_Work item_.
Report each line below that carries the word "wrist".

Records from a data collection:

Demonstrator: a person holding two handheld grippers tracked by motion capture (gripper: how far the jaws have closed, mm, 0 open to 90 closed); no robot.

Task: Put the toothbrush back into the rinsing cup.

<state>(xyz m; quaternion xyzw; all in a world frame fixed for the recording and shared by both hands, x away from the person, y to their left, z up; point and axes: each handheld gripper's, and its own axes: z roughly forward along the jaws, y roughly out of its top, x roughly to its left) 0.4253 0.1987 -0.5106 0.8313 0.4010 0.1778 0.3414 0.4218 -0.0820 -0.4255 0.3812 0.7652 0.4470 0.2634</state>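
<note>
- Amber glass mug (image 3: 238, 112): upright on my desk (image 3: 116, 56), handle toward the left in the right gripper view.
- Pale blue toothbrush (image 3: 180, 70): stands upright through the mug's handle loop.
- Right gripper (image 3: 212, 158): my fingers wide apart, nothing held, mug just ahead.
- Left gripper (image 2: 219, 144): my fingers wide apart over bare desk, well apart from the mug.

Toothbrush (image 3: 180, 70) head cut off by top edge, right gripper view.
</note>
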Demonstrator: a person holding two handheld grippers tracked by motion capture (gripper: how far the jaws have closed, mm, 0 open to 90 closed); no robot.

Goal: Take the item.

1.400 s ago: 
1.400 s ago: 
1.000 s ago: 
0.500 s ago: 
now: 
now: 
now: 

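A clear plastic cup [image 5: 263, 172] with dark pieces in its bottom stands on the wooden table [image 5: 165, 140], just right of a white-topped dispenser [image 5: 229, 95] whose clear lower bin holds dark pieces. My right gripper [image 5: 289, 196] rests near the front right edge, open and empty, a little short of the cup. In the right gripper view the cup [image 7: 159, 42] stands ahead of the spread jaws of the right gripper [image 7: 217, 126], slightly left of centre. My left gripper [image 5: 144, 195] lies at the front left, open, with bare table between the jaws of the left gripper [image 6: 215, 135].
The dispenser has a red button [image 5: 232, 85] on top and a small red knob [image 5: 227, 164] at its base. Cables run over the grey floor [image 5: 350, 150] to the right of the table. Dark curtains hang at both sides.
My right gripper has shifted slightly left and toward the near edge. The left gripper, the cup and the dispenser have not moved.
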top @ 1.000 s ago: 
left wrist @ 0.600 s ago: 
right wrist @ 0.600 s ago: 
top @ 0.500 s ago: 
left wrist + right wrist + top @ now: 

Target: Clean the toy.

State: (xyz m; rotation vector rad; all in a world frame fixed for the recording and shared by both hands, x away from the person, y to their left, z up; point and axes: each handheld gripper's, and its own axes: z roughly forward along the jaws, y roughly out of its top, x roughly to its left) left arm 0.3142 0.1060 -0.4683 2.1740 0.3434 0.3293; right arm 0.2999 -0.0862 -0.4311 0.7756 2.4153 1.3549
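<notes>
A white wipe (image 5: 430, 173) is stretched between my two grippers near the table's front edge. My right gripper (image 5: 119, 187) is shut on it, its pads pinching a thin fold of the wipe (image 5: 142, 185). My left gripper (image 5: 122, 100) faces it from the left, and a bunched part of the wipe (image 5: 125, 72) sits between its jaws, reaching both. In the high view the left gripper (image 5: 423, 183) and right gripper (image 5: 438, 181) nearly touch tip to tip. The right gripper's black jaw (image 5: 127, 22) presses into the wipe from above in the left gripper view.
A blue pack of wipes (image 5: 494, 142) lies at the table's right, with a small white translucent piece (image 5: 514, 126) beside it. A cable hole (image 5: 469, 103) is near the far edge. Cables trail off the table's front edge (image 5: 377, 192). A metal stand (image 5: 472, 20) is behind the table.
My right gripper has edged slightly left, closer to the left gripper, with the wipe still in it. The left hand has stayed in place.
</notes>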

_Task response_.
left wrist @ 0.600 s ago: 
right wrist @ 0.600 s ago: 
left wrist + right wrist + top @ now: 

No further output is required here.